Throughout the 17th and 18th centuries, most of the governments of Europe established a set of economic policies which became known as mercantilism. Kings, princes and parliaments implemented and vigorously enforced detailed and pervasive controls and regulations over almost every aspect of economic life. Many imports were prohibited, and exports were often subsidized. The state imposed wage, price and production controls. And there were severe penalties for all violations.
Moreover, as part of the mercantilist system, the government gave certain individuals the legal privilege of being the single producer or seller of certain goods and services. Consequently, many trades and industries were controlled by these private monopolies.
In the last half of the 18th century, political economists in both France and England began to argue against this system. The Physiocrats in France and the “Scottish Moralists” (e.g., David Hume and Adam Smith) in England forcefully made the case for a free economy. Individual liberty, private property, open competition and free trade, they argued, should replace mercantilism. Not only would men be free to live their lives as they chose, but the free play of market forces would generate a “wealth of nations” that mercantilism could never provide.
Slowly the power of their ideas began to influence men’s minds. And by the early 19th century, the “spirit of the age” was rapidly becoming one in support of both human freedom and free enterprise. For example, at the stroke of midnight on December 31, 1833, the church bells throughout Germany chimed in celebration; they were hailing the elimination of all of the internal customs barriers that had economically separated one part of Germany from another.
In 1839, under the leadership of such people as Richard Cobden and John Bright, a free-trade association known as the Anti-Corn Law League was formed in England. Cobden and Bright lectured, wrote pamphlets, held public meetings, and helped elect free-traders to Parliament. In 1846, their efforts succeeded. The last of the trade restrictions and import barriers was repealed. Free markets and free trade had come to England. And on July 4, 1846, its work done, the Anti-Corn Law League dissolved. By the 1850s, economic liberty had become the ideal of much of the civilized world.
Yet, by the turn of the century, the “spirit of the age” had changed. In 1902, the German historian, Hermann Levy, began his book entitled Economic Liberalism by pointing out “The Manchester School of laissez faire has of recent years been brought face to face with two very momentous phenomena — socialism and neo-mercantilism…. Both agree that industry should be organized by the state. Manchester liberalism has been undermined bit by bit by the union of these two forces.”
On October 3, 1990, the church bells chimed again in Germany, when the two Germanies once more became one. They symbolically tolled the death of socialism around the world.
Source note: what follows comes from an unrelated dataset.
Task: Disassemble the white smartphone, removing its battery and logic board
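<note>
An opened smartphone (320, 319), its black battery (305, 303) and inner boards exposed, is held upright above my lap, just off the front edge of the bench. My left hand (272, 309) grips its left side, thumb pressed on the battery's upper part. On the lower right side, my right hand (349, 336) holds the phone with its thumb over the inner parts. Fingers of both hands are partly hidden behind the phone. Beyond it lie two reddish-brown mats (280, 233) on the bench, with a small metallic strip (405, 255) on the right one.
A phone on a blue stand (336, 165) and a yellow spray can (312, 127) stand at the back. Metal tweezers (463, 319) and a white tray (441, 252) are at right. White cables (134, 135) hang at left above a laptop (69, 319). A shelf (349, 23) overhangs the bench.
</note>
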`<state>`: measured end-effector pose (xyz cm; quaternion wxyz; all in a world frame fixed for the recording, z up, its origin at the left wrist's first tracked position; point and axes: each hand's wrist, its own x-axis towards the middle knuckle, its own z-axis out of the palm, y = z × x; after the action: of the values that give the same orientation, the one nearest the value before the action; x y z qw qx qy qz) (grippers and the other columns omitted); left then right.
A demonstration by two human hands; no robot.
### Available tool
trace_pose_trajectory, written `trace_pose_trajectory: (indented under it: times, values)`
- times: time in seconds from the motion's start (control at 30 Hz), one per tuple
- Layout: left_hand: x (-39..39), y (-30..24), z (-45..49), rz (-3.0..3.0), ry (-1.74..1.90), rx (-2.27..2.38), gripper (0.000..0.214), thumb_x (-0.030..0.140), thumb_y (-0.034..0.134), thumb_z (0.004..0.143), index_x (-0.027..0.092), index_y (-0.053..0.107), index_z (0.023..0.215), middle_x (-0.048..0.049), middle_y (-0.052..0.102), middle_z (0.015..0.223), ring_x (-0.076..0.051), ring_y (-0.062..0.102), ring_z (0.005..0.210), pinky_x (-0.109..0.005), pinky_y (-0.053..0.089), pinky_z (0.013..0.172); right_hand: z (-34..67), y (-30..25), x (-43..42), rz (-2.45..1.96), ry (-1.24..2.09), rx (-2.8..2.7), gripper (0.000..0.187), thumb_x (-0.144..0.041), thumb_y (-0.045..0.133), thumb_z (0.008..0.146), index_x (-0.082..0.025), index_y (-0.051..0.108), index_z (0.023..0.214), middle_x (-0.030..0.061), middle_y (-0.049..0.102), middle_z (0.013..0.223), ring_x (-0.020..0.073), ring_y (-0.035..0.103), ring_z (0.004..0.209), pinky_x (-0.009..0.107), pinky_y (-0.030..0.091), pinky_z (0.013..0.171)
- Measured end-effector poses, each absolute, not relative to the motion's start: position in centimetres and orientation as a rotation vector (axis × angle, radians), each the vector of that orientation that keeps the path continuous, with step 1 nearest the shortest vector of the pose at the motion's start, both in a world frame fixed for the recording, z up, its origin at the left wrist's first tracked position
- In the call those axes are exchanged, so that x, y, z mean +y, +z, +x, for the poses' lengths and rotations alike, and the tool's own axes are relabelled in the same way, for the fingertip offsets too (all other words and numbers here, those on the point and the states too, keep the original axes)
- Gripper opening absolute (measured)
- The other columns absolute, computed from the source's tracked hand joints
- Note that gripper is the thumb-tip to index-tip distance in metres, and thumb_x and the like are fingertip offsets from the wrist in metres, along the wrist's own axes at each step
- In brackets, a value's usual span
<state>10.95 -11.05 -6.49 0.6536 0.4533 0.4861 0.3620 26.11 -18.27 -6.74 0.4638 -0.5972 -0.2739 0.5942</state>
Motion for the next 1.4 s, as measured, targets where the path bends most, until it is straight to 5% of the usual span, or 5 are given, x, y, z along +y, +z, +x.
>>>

One of economic liberty’s deadly enemies has perished. Socialism has died because it denied man his freedom and ignored human nature. And by doing so, it created slavery and stagnation.
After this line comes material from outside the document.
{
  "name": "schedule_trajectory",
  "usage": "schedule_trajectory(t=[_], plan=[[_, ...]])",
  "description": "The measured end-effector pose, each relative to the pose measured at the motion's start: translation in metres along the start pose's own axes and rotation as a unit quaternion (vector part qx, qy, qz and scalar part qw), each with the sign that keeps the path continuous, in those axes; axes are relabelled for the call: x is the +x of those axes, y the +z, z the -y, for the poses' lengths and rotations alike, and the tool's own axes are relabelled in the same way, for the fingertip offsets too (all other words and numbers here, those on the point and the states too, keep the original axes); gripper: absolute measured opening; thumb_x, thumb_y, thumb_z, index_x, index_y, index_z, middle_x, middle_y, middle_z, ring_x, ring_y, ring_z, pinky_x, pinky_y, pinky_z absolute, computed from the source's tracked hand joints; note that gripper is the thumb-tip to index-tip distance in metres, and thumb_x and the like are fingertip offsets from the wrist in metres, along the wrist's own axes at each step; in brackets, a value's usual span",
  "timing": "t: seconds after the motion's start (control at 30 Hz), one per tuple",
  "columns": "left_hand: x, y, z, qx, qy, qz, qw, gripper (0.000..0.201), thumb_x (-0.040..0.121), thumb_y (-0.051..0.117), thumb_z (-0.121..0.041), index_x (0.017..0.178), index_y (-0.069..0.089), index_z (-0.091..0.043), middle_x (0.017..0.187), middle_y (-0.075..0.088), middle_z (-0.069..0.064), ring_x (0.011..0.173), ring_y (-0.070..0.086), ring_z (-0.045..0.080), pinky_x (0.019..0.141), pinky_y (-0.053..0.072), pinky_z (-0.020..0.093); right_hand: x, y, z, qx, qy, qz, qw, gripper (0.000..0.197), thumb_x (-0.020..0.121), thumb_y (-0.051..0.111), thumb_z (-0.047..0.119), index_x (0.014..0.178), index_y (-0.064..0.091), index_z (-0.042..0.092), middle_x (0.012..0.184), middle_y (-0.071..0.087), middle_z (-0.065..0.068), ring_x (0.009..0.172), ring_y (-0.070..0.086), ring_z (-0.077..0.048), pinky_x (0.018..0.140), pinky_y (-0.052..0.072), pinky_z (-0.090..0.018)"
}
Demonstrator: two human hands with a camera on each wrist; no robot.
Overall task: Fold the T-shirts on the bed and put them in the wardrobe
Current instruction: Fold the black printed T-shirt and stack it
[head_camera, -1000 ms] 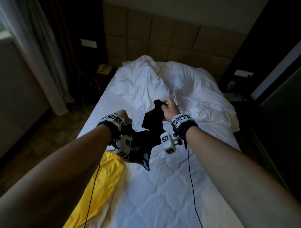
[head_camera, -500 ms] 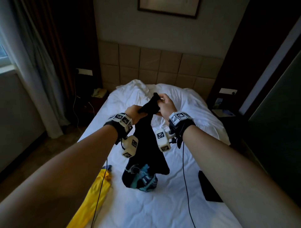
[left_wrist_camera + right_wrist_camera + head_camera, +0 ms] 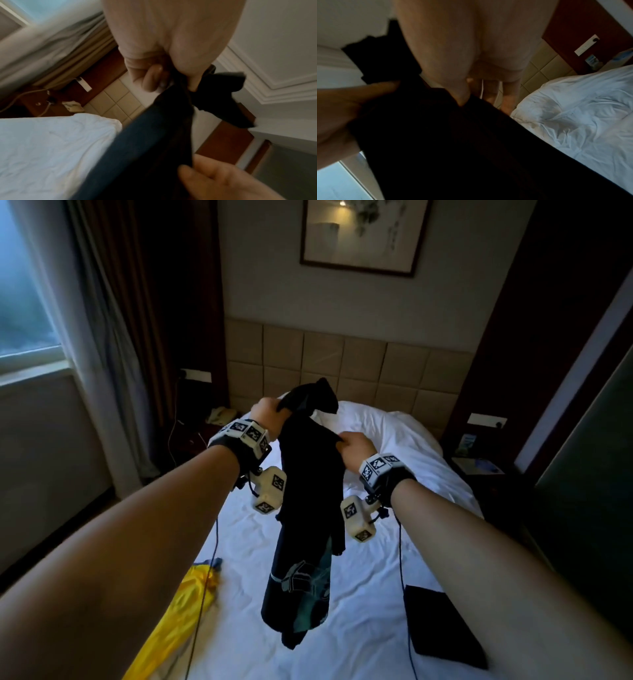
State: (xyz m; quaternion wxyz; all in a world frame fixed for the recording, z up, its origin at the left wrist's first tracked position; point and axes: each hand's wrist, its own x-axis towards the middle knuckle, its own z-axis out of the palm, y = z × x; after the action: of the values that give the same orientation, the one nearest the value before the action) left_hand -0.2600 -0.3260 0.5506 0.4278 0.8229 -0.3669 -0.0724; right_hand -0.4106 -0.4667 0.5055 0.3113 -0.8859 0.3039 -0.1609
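Moved: black T-shirt (image 3: pixel 308 508) now lifted higher, hanging clear above the bed (image 3: pixel 376 542).
Left hand (image 3: pixel 267 414): clutching its top.
Right hand (image 3: pixel 356 445): pinching the fabric lower.

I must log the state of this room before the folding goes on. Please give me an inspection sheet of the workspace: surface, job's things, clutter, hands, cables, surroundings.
Surface: bed with a rumpled white sheet.
Job's things: black T-shirt with a teal print, held up, hanging above the sheet; yellow T-shirt crumpled at the bed's left edge.
Clutter: flat black item on the sheet, right side; what it is cannot be told.
Hands: left hand grips the shirt's top; right hand pinches its edge lower down.
Cables: one thin cable hangs from each wrist.
Surroundings: padded headboard, framed picture, curtain, phone on the left nightstand.
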Motion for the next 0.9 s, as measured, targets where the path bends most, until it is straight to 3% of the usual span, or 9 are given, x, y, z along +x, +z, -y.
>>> schedule_trajectory(t=[0.13,0.2,0.27,0.37,0.5,0.63,0.73,0.8,0.9], plan=[[0.003,-0.011,0.017,0.032,-0.126,-0.075,0.989,0.033,0.099,0.04,-0.012,0.123,0.059,0.001,0.122,0.06,0.022,0.113,0.055,0.038,0.092,0.044,0.038,-0.005,-0.025,-0.01,0.044,-0.008,-0.02,0.999,0.024,0.099,0.043,0.014,0.109,0.063,0.005,0.104,0.066,-0.014,0.097,0.061,-0.03,0.081,0.045,-0.032],[0.0,-0.012,0.023,0.038,-0.144,-0.069,0.986,0.034,0.101,0.038,-0.013,0.125,0.056,0.002,0.126,0.058,0.022,0.117,0.053,0.039,0.099,0.042,0.042,-0.011,-0.031,-0.011,0.057,-0.024,0.014,0.998,0.018,0.092,0.058,0.023,0.103,0.065,0.011,0.1,0.069,-0.01,0.092,0.065,-0.025,0.082,0.05,-0.034],[-0.001,-0.012,0.03,0.052,-0.167,-0.075,0.982,0.035,0.1,0.037,-0.015,0.125,0.057,0.001,0.126,0.058,0.019,0.119,0.053,0.039,0.102,0.042,0.043,-0.014,-0.034,-0.009,0.017,-0.052,0.033,0.998,0.01,0.086,0.068,0.027,0.085,0.064,0.018,0.083,0.067,-0.001,0.077,0.064,-0.015,0.073,0.05,-0.031],[0.0,-0.015,0.033,0.02,-0.178,-0.089,0.98,0.038,0.097,0.042,-0.027,0.126,0.058,-0.008,0.126,0.059,0.016,0.109,0.058,0.035,0.098,0.045,0.042,-0.014,-0.035,-0.005,-0.034,-0.071,-0.008,0.997,0.031,0.09,0.063,0.026,0.063,0.049,0.023,0.061,0.052,0.005,0.058,0.05,-0.008,0.056,0.037,-0.025],[-0.011,-0.024,0.013,-0.068,-0.121,-0.049,0.989,0.034,0.1,0.042,-0.02,0.128,0.057,-0.009,0.104,0.063,0.014,0.085,0.06,0.029,0.071,0.043,0.029,-0.009,-0.034,-0.002,-0.081,-0.036,-0.022,0.996,0.031,0.092,0.058,0.025,0.064,0.047,0.018,0.06,0.049,0.0,0.059,0.05,-0.017,0.053,0.034,-0.026],[-0.012,-0.026,-0.014,-0.11,-0.034,0.002,0.993,0.032,0.1,0.04,-0.012,0.127,0.057,-0.009,0.084,0.06,0.005,0.064,0.054,0.014,0.056,0.04,0.023,-0.008,-0.03,0.017,-0.134,-0.055,0.073,0.987,0.013,0.093,0.057,0.021,0.093,0.065,0.01,0.09,0.062,-0.006,0.085,0.057,-0.022,0.068,0.042,-0.027],[-0.013,-0.025,-0.036,-0.125,0.03,0.055,0.99,0.033,0.099,0.043,-0.009,0.128,0.058,-0.007,0.098,0.066,0.009,0.084,0.063,0.02,0.076,0.052,0.028,-0.01,-0.017,0.043,-0.051,-0.096,0.156,0.982,0.039,0.082,0.074,0.025,0.116,0.061,0.011,0.113,0.064,-0.005,0.106,0.059,-0.021,0.095,0.046,-0.032],[-0.009,-0.027,-0.044,-0.081,0.067,0.101,0.989,0.031,0.099,0.047,-0.01,0.126,0.06,-0.007,0.115,0.065,0.009,0.104,0.062,0.022,0.096,0.049,0.034,-0.012,-0.009,0.062,-0.032,-0.112,0.175,0.978,0.049,0.078,0.078,0.032,0.118,0.061,0.01,0.112,0.066,-0.008,0.107,0.06,-0.02,0.095,0.048,-0.033],[-0.003,-0.036,-0.044,-0.06,0.103,0.117,0.986,0.023,0.093,0.059,-0.014,0.115,0.065,-0.009,0.117,0.066,0.011,0.108,0.062,0.024,0.101,0.047,0.04,-0.009,0.0,0.083,-0.006,-0.105,0.102,0.989,0.023,0.089,0.067,0.022,0.106,0.061,0.008,0.096,0.062,-0.007,0.099,0.058,-0.022,0.084,0.045,-0.031]])
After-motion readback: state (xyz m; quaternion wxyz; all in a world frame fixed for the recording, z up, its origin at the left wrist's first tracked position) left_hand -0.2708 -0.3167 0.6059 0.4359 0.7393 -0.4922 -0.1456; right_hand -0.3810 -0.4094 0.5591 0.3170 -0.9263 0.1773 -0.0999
But unfortunately, the death of socialism has not meant the triumph of economic liberty. In spite of all of the heralding of free markets’ having triumphed over central planning, economic liberty prevails in neither the crumbling socialist East nor the supposedly “capitalist” West.
The Western world is in the grip of the neo-mercantilism to which Professor Levy referred almost ninety years ago. Trade barriers of all sorts bar the way of the free flow of goods among nations. Wages and prices in many industries are either controlled, regulated or influenced by government. Methods of production and rules for the marketing and sale of goods and services are prescribed by governmental laws and decrees. The income earned by many is seized through taxation by the state and redistributed to numerous privileged groups and special interests. A vast bureaucracy oversees and manages the affairs of millions in practically every aspect of personal, social and economic life. The state is everywhere. And the state intrudes into everything.
But there is a crucial difference between the mercantilism of the 18th century and the new mercantilism of the latter part of the 20th century. That difference involves those who are the beneficiaries of the state’s privileges and largess. In 18th century England, for example, the political privileges and benefits were primarily bestowed upon a few select members of the society: landowners who were given agricultural protection from the competition of less expensive food suppliers on the European continent; and particular merchants and manufacturers who were given the monopoly privileges to buy, sell and trade various goods and services. The vast majority of the society paid for the protections and privileges given to those few. They paid in the form of higher prices, inferior products and fewer consumer choices. And their meager income and wealth were severely taxed not only to pay for the state subsidization of selected industries and exports, but also to finance the government bureaucracy that supervised it all.
As a consequence, the success of the free-trade movement in the 19th century was partly due to the fact that the advocates of economic liberty could point to the injustice of a system that gave privileges to a few, while making the vast majority bear the burden. The old mercantilism went against the grain of the new beliefs in political democracy and equal treatment before the law.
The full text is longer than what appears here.